Sedangkan hasil wawancara saya dengan Zulfitri pemilik penginapan 'Joel Bungalows' di Pantai Kuala Cut, Kecamatan Lhoknga, Kabupaten Aceh Besar mengatakan setidaknya kewajiban pengusaha diberikan keringanan. Misalnya seperti pembayaran pajak, listrik, dan segala pembayaran yang berkaitan dengan kewajiban terhadap negara supaya ditangguhkan dulu sampai negara  aman dan bisa beraktifitas seperti biasa.
Padahal menurut Zulfitri, selama ini, para pengusaha sektor wisata sangat membantu negara untuk menghasilkan uang, mulai dari promosi, menjemput tamu di bandara hingga pelayanan yang maksimal, tetapi disaat mereka kritis, negara tidak terasa kehadirannya bahkan tebang pilih dalam memberikan bantuan.
Tahun 2009-2014, nilai rata-rata pertumbuhan kedatangan wisatawan mancanegara Indonesia sebesar 8,62% per tahun, lebih tinggi dari rata-rata pertumbuhan dunia sebesar 3,47% per tahun. Kondisi ini mengindikasikan kuatnya daya tahan pariwisata Indonesia. Kunjungan wisatawan mancanegara pada tahun 2014 (sebesar 9,4 juta wisman) serta devisa yang dihasilkan (USD 10 milyar) tersebut merupakan pencapaian tertinggi dalam perkembangan kepariwisataan nasional. Dari sisi pertumbuhan kunjungan wisatawan mancanegara ke  Indonesia yang mencapai angka 7,2 %, angka tersebut juga lebih tinggi dari pertumbuhan dunia yang hanya mencapai 4,7% (Kemenpraf, 2013).

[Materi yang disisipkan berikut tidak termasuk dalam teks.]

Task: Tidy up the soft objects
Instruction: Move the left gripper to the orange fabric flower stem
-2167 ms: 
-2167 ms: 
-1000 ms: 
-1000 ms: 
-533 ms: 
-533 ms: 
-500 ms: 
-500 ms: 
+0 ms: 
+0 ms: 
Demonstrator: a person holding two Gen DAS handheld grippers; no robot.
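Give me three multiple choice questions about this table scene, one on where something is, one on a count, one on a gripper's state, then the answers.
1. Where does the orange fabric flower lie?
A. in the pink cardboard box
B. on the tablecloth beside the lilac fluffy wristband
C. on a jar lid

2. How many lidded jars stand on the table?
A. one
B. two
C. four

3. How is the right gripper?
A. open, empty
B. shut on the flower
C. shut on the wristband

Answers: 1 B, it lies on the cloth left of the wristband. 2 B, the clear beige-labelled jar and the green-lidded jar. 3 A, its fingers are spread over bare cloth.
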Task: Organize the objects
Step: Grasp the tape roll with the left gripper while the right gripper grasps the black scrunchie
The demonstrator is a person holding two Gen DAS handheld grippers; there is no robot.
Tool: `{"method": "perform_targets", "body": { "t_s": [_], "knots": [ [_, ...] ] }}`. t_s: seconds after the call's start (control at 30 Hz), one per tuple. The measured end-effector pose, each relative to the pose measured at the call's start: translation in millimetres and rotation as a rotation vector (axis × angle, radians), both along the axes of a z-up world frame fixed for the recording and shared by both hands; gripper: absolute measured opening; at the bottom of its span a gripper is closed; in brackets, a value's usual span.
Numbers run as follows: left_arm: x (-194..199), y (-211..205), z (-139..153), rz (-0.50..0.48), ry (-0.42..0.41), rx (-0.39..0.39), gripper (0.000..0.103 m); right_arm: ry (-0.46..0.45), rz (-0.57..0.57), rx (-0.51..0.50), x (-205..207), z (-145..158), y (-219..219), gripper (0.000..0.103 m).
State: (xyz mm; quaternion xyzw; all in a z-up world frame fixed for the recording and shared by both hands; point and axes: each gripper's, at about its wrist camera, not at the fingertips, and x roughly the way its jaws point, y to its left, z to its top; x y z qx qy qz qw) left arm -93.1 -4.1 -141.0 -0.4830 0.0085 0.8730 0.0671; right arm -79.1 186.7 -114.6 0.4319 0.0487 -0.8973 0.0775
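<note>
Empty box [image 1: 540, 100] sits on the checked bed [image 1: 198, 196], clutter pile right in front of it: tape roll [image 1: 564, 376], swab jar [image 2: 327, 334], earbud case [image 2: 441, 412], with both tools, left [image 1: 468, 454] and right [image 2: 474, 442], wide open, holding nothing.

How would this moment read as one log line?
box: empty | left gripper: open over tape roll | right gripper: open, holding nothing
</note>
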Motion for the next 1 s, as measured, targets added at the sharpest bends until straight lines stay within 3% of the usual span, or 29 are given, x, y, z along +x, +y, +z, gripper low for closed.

Sementara di dalam artikel yang ditulis Kompas.com pada 16 Januari 2020, Kementerian Pariwisata dan Ekonomi Kreatif melalui Asisten Deputi Investasi Hengki Manurung menargetkan jumlah wisatawan mancanegara mencapai 17 juta pada 2020. Artinya, sektor wisata sangat berjasa besar dalam mengisi celengan negara.